CRIU (Checkpoint/Restore in Userspace) allows you to freeze a running application and save it to disk (in the form of a set of image files). We can restore (or restart) the application using these image files. CRIU allows for container migration, snapshots, and the like. It is integrated into LXC, Docker, and Podman.
My project was implementing support for process file descriptors (pidfds) in CRIU.

What's a pidfd anyway?

Processes in Linux are idenitified using PIDs (Process IDs). A PID is just an integer (its maximum value can be found from: /proc/sys/kernel/pid_max). When the number of processes exceeds pid_max, the kernel starts reassigning PIDs. This is known as PID recycling.
This creates a problem for other processes that were using PIDs to point to the older process. To provide a stable handle on a process (or a thread), pidfds were introduced.
You can create a pidfd in two ways:
  • pidfd_open(): creates a pidfd for a specified pid
  • clone(3): creates a pidfd for at process creation time.
Using the pidfd, you can send signals to the process using pidfd_send_signal() and obtain a file descriptor from the process using pidfd_getfd().

Implementation

Link to Pull Request: https://github.com/checkpoint-restore/criu/pull/2449

No Code related to pidfd support has been merged yet.

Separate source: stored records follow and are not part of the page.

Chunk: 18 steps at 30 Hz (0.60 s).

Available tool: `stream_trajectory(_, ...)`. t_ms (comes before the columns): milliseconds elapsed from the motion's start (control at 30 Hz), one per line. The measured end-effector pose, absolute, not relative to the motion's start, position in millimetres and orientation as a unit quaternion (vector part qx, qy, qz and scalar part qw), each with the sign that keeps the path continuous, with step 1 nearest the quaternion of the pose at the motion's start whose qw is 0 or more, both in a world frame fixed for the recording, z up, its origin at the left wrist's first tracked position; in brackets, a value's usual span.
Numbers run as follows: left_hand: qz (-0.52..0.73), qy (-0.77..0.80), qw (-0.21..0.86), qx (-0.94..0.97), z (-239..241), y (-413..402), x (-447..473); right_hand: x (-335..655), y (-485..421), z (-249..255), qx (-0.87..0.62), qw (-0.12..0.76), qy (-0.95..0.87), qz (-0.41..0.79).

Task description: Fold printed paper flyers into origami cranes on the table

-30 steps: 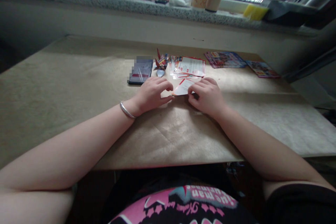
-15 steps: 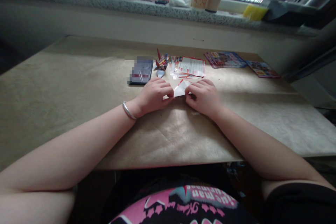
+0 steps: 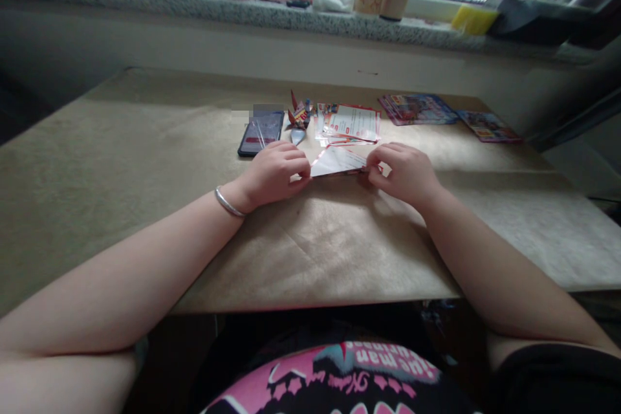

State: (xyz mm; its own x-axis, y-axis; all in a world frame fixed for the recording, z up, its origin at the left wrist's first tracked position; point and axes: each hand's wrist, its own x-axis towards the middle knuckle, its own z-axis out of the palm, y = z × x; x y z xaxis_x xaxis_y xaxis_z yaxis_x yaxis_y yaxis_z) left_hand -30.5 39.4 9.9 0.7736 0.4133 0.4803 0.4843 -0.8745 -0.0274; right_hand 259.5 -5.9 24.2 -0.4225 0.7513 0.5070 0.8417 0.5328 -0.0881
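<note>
A white sheet of paper with red edges (image 3: 337, 162) is stretched flat between my two hands, just above the brown paper-covered table (image 3: 145, 155). My left hand (image 3: 274, 171), with a silver bangle on the wrist, pinches the sheet's left end with curled fingers. My right hand (image 3: 405, 171) pinches its right end. Behind the sheet lie a stack of red and white leaflets (image 3: 352, 123) and a small folded paper crane (image 3: 299, 115).
A dark phone (image 3: 261, 132) lies left of the crane. Colourful flyers (image 3: 417, 108) and another flyer (image 3: 488, 126) lie at the back right. The stone window sill (image 3: 291, 13) holds a red cup, a yellow sponge and boxes. The table's front edge is near my body.
My hands have moved apart and the paper, folded small between them before, is now spread wider. My right hand shifted to the right.
</note>
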Motion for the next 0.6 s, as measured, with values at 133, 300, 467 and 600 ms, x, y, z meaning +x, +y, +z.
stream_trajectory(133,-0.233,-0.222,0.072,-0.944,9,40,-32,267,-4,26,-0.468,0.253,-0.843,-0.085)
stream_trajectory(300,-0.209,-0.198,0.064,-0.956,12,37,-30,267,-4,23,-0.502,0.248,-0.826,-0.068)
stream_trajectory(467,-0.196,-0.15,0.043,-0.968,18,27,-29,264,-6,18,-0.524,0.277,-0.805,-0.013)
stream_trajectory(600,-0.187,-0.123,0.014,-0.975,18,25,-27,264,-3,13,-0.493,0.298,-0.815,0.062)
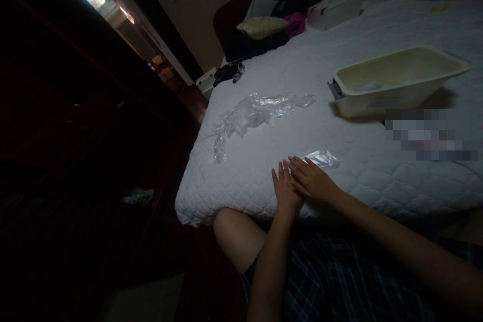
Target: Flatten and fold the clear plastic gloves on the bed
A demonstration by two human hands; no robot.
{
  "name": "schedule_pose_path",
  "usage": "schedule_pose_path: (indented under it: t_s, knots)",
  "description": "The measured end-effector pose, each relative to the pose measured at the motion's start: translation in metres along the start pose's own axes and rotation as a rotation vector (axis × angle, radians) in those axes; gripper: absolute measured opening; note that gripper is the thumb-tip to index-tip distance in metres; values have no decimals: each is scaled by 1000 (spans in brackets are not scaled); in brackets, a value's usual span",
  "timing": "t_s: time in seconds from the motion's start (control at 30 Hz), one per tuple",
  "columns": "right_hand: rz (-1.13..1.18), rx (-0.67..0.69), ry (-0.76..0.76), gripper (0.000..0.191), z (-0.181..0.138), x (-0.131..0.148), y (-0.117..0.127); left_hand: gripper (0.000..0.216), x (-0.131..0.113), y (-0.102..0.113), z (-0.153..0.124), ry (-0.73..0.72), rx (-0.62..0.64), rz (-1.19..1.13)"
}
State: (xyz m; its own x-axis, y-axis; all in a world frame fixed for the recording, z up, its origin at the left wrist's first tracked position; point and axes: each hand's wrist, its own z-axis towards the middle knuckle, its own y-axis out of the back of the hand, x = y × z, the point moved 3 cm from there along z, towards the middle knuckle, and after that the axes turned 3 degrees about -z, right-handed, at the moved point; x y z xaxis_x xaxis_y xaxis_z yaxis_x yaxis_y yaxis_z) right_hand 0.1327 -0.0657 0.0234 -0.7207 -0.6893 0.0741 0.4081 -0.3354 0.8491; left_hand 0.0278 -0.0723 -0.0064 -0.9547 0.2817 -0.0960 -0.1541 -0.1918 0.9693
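Note:
Both of my hands lie near the front edge of the white quilted bed (pixel 211 186). My left hand (pixel 286 190) rests flat with its fingers stretched forward. Overlapping it from the right is my right hand (pixel 311 178), also flat and with straight fingers. A clear plastic bag (pixel 322 159) sticks out beyond my right hand; its near part is hidden under the hands, so I cannot tell how far it reaches. Farther forward and to the left, a loose spread of crumpled clear plastic bags (pixel 256 113) lies on the quilt.
A cream plastic tub (pixel 396 98) with a grey handle stands on the bed at right, beside a blurred-out item (pixel 430 136). At the far end are a white box (pixel 335 10), a beige pillow (pixel 262 26) and a magenta roll (pixel 295 24). Dark furniture stands left.

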Motion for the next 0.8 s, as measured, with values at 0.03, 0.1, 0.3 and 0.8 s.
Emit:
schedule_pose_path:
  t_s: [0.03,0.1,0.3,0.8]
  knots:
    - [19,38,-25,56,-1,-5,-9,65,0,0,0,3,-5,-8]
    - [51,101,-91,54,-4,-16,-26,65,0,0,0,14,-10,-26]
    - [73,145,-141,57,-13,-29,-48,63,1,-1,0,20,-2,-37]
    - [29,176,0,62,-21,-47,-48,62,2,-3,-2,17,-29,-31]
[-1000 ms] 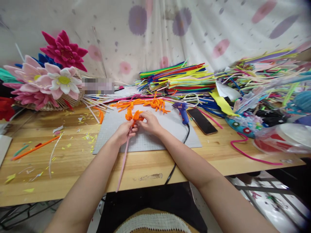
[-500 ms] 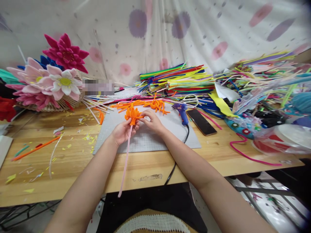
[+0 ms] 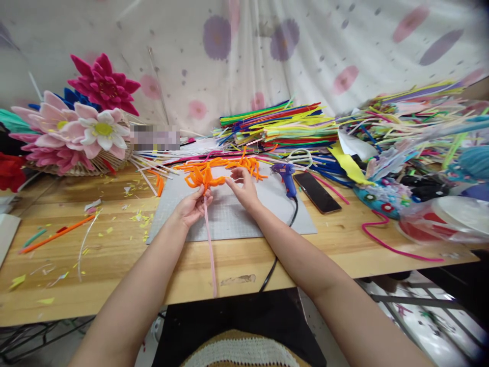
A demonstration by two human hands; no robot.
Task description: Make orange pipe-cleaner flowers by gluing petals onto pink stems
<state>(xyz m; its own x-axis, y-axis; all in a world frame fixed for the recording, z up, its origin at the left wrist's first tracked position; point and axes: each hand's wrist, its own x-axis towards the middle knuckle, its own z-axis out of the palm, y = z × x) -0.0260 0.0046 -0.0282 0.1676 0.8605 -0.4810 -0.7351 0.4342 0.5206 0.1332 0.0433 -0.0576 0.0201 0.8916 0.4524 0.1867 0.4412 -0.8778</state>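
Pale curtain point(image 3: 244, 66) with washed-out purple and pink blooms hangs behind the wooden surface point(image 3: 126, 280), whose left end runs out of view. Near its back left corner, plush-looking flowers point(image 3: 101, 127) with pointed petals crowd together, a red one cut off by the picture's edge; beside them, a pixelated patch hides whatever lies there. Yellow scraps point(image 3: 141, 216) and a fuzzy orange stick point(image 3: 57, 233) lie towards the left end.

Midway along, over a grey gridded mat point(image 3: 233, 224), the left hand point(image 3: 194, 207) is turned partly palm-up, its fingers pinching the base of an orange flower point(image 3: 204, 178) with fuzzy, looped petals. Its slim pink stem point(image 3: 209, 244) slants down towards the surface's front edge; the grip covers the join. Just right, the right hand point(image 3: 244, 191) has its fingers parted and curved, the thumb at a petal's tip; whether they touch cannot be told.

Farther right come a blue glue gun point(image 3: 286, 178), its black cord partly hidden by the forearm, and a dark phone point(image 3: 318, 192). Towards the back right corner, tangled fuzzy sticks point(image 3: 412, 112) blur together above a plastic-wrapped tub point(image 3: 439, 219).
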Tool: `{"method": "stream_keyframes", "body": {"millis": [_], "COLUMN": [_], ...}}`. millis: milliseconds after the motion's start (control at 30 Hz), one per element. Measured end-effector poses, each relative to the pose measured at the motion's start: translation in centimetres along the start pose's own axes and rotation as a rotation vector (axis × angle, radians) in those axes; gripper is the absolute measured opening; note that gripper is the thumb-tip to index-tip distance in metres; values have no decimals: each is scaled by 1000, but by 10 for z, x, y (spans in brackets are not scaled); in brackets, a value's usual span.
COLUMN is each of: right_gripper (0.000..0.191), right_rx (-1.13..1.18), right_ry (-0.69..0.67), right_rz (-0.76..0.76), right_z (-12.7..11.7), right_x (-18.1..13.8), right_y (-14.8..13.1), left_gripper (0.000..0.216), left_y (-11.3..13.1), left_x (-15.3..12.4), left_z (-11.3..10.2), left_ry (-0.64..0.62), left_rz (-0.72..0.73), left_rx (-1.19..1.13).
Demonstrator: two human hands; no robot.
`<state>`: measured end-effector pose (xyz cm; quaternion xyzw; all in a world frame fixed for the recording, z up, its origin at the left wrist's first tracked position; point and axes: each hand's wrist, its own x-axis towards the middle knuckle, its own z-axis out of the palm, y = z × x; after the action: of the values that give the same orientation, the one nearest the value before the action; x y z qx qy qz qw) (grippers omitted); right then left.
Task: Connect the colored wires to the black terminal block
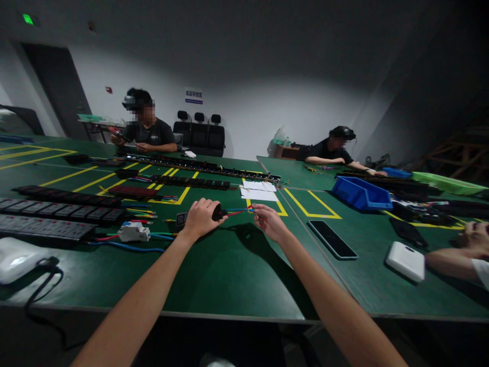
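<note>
My left hand [200, 218] is closed round a black socket module [216, 212] held just above the green table [229, 265]. Red, blue and yellow-green wires [239, 210] run out of the module to the right. My right hand [269, 220] pinches the free ends of those wires, fingers pressed together. Both forearms stretch forward from the table's near edge.
Long black power strips [46, 216] and a small white breaker [133, 232] lie at left, a white power bank [17, 259] at the near left. A phone [332, 238], a white box [405, 261] and a blue bin [361, 193] sit right. Two people work at the far side; another person's arm [454, 260] rests at right.
</note>
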<state>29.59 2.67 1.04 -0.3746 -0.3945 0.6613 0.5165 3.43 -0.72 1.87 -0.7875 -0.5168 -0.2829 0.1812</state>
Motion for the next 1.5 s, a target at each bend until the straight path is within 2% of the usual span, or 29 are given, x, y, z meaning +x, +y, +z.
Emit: {"method": "stream_keyframes", "body": {"millis": [500,1067,1333,1500], "right_gripper": [29,39,59,50], "right_rx": [-38,-189,-236,-285], "right_ry": [-13,-15,26,19], "right_rz": [-80,-217,-283,-311], "right_z": [-3,-4,1,0], "right_x": [5,6,-1,1], "right_y": [5,7,6,7], "left_gripper": [47,46,46,47], "left_y": [0,-1,0,0], "left_x": [0,0,1,1], "left_z": [-1,-1,-1,-1], "left_ry": [-11,-5,-10,-16], "left_rz": [-2,2,-5,-1], "left_rx": [2,4,1,8]}}
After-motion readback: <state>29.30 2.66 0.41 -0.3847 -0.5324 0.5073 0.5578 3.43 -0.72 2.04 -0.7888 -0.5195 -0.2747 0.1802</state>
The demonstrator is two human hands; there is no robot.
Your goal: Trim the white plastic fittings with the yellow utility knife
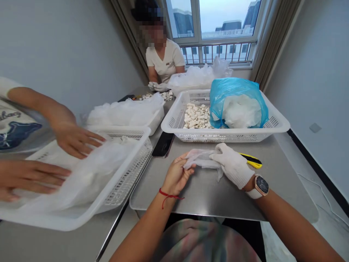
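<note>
A thin translucent plastic film [201,158] is stretched between my hands, just above the steel table [191,189]; whether it is a bag or a glove I cannot tell. My left hand [178,171], bare with a red string at the wrist, pinches its left end. On the other side, my right hand [230,163] wears a white knit glove and grips the film between thumb and fingers. A yellow and black utility knife [252,160] lies beside the gloved hand, partly hidden by it. Left of my bare hand, a dark phone [163,144] rests on the table.
Ahead stands a white plastic basket [218,136] with short white tubular pieces [197,115] and a blue plastic bag [237,85]. At left, a co-worker's bare hands [77,140] press plastic in another basket [120,193]. A gloved person [166,58] sits at the far end.
</note>
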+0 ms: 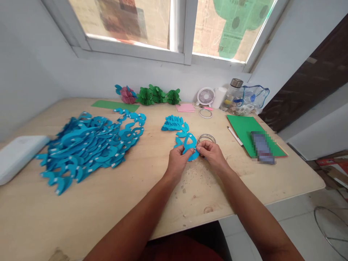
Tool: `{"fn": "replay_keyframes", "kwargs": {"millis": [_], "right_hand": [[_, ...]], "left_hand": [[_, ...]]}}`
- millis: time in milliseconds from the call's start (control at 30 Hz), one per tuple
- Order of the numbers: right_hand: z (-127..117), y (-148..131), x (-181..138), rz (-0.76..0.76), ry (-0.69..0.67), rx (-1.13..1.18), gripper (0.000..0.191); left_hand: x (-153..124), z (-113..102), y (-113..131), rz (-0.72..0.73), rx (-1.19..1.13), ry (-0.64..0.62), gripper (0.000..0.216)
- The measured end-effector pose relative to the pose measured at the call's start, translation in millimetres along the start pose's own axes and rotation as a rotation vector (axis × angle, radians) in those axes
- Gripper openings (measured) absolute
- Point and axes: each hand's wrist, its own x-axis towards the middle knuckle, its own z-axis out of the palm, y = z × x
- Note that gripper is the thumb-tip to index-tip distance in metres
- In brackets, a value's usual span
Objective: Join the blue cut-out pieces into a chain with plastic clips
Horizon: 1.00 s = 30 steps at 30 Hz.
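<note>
Both my hands meet over the middle of the wooden table [114, 203]. My left hand [177, 161] and my right hand [212, 153] pinch a blue paper cutout [189, 145] between their fingertips, left hand on its left edge, right hand on its right edge. Just behind my right hand lies a clear roll of tape [206, 138]. A small stack of blue cutouts [174, 124] sits farther back. A big heap of blue cutouts with white tape tabs [89, 145] covers the left part of the table.
A white box [19, 154] lies at the far left. Green sheet [248, 132] with a blurred phone [262, 147] and a pen [235, 136] lie right. Green and pink paper balls [152, 95], a small fan [206, 96], a bottle [231, 93] line the wall.
</note>
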Motion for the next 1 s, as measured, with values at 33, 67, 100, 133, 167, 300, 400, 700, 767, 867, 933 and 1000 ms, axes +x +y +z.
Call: {"fn": "replay_keyframes", "kwargs": {"millis": [33, 67, 100, 133, 167, 300, 400, 700, 767, 867, 933, 1000], "right_hand": [[0.5, 0.1, -0.2, -0.001, 0.004, 0.013, 0.021], [0.8, 0.3, -0.4, -0.001, 0.008, 0.023, 0.020], [1.1, 0.6, -0.4, 0.000, 0.012, 0.030, 0.020], [1.3, 1.0, -0.4, 0.001, 0.015, 0.031, 0.020], [1.4, 1.4, -0.4, 0.001, 0.019, 0.029, 0.020], [1.5, 2.6, -0.1, 0.001, 0.030, -0.001, 0.021], [1.8, 3.1, 0.3, 0.000, 0.041, -0.003, 0.021], [1.9, 5.5, 2.2, -0.006, 0.046, -0.021, 0.023], [1.9, 5.6, 2.1, -0.005, 0.043, -0.020, 0.023], [1.9, 5.9, 2.0, -0.014, 0.042, -0.009, 0.021], [1.8, 6.3, 2.1, -0.024, 0.044, -0.019, 0.021], [1.7, 6.8, 2.3, -0.029, 0.042, -0.039, 0.020]], "left_hand": [[0.0, -0.1, -0.3, 0.004, -0.003, -0.001, 0.026], [0.2, -0.2, -0.8, 0.008, -0.006, -0.002, 0.026], [0.5, -0.3, -1.4, 0.012, -0.009, -0.005, 0.026], [0.8, -0.4, -2.1, 0.015, -0.012, -0.007, 0.026], [1.2, -0.6, -2.8, 0.017, -0.013, -0.009, 0.026], [2.4, -1.1, -4.5, 0.024, -0.001, 0.001, 0.028], [1.9, -0.8, -4.2, 0.009, -0.003, 0.006, 0.029], [0.5, 1.4, -3.3, -0.008, -0.071, 0.005, 0.030], [0.7, 1.6, -3.7, -0.018, -0.087, -0.003, 0.030], [0.7, 1.6, -4.0, -0.029, -0.082, -0.018, 0.030], [0.6, 1.6, -3.7, -0.030, -0.068, -0.019, 0.030], [0.5, 1.5, -3.4, -0.029, -0.052, -0.010, 0.030]]}}
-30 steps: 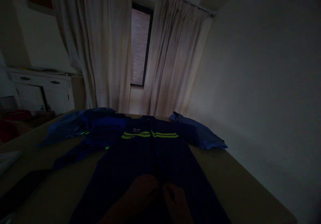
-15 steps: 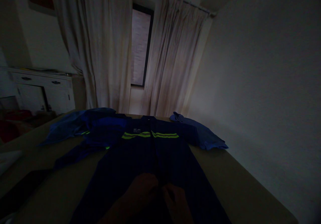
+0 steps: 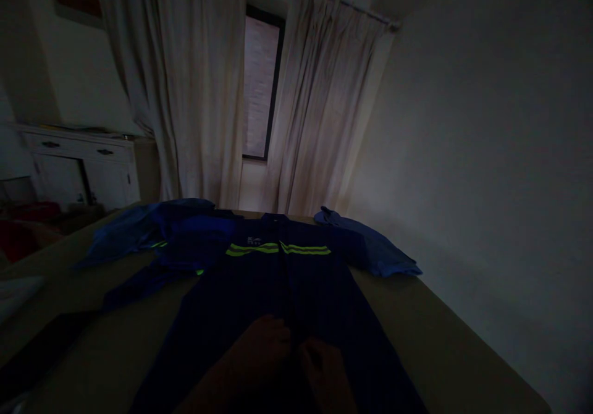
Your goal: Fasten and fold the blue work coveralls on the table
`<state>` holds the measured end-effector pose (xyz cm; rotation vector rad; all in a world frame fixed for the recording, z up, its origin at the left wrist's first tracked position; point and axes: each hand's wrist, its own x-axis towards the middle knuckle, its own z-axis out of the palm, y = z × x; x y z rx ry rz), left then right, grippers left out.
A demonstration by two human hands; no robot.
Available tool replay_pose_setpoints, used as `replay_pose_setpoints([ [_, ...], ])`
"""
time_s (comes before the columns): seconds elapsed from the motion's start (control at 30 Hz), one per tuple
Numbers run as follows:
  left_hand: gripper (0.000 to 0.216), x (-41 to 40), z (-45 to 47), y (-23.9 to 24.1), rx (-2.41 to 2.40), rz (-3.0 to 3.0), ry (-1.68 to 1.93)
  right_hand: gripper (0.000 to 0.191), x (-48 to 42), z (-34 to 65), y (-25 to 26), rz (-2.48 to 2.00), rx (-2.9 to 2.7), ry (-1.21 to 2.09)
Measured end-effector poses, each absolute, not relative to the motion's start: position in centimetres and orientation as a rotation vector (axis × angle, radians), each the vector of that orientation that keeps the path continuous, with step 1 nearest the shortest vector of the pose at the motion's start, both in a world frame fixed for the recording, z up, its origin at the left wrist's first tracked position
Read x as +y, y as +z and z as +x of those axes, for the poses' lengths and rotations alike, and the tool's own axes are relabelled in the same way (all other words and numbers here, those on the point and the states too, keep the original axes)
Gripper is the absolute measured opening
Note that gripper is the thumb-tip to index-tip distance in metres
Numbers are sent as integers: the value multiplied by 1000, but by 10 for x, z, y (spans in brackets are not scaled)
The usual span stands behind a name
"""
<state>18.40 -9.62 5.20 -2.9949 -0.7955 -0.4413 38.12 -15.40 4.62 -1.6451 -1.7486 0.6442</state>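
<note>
A dark navy work jacket (image 3: 319, 284) with yellow-green reflective stripes across the chest lies spread out, front up, its collar at the far end. Over the middle of its front, at the lower part, my left hand (image 3: 266, 343) is closed with the fingers curled at the front opening. Close beside it, my right hand (image 3: 322, 361) is also closed, thumb and fingers pinched together at the same edge. The picture is very dark, so the exact bit of cloth or fastener between the fingers is hidden.
The jacket lies on a tan surface (image 3: 445, 346). Blue garments (image 3: 194, 241) are heaped to the left, and a lighter blue garment (image 3: 389, 250) lies at the far right. A dark flat item (image 3: 46, 346) is at the lower left. Curtains (image 3: 199, 92) and a white cabinet (image 3: 109, 173) stand beyond.
My left hand has shifted very slightly up and left over the jacket front. The right hand and the garments stay practically where they were.
</note>
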Motion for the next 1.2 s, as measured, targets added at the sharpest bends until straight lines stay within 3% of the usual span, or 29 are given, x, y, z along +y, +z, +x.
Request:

Update on 3 October 2024: This PR has been merged!

CRIU already has a great number of abstractions for adding support of various file descriptors. Some portion of development was to follow whatever patterns already existed for other file descriptors.
The two problems unique to pidfds were:
  • Obtaining the correct PID: The pid of the process in the Pid field of /proc/$pid/fdinfo/$pidfd is incorrect in case checkpoint/restore happens in a namespace. We end up using the last entry ofthe NSpid field giving the PID in the most deeply nested PID namespace.

  • pidfds that point to dead processes: If we dump a pidfd that points to a dead process, we do not have access to the PID it had pointed to. But, we do have to maintain equality between pidfds, i.e, If two pidfds that pointed to the same dead process before C/R, they should continue to do so after C/R. We solve this problem by creating a temporary process for each unique inode and open pidfds that point to this temporary process. After all pidfds have been opened, we kill this temporary process.

Learnings

  • How helpful man-pages are.
  • Understanding kernel commit messages and a little bit of kernel code.
  • I learned a lot of concepts related to containers such as Namespaces, cgroups, and containers work under the hood.
  • Understood IPC (Interprocess communication), multithreading at a deeper level.
  • GSoC was my first time working in a collaborative environment, and it gave me a sneak peek into professional development.

What's Left to Do

Support for PIDFD_THREAD flag: PIDFD_THREAD allows for pidfds to be opened that point to a single thread instead of a process. I will be working on this after Google Summer of Code.

Work Done After GSoC

Acknowledgements

Huge thank you to my mentor, Aleksandr Mikhalitsyn, for guiding me and taking the extra time to explain concepts that helped me understand Linux and CRIU at a deeper level. Thank you to Andrei Vagin and Radostin Stoyanov for reviewing my pull request alongside Alex.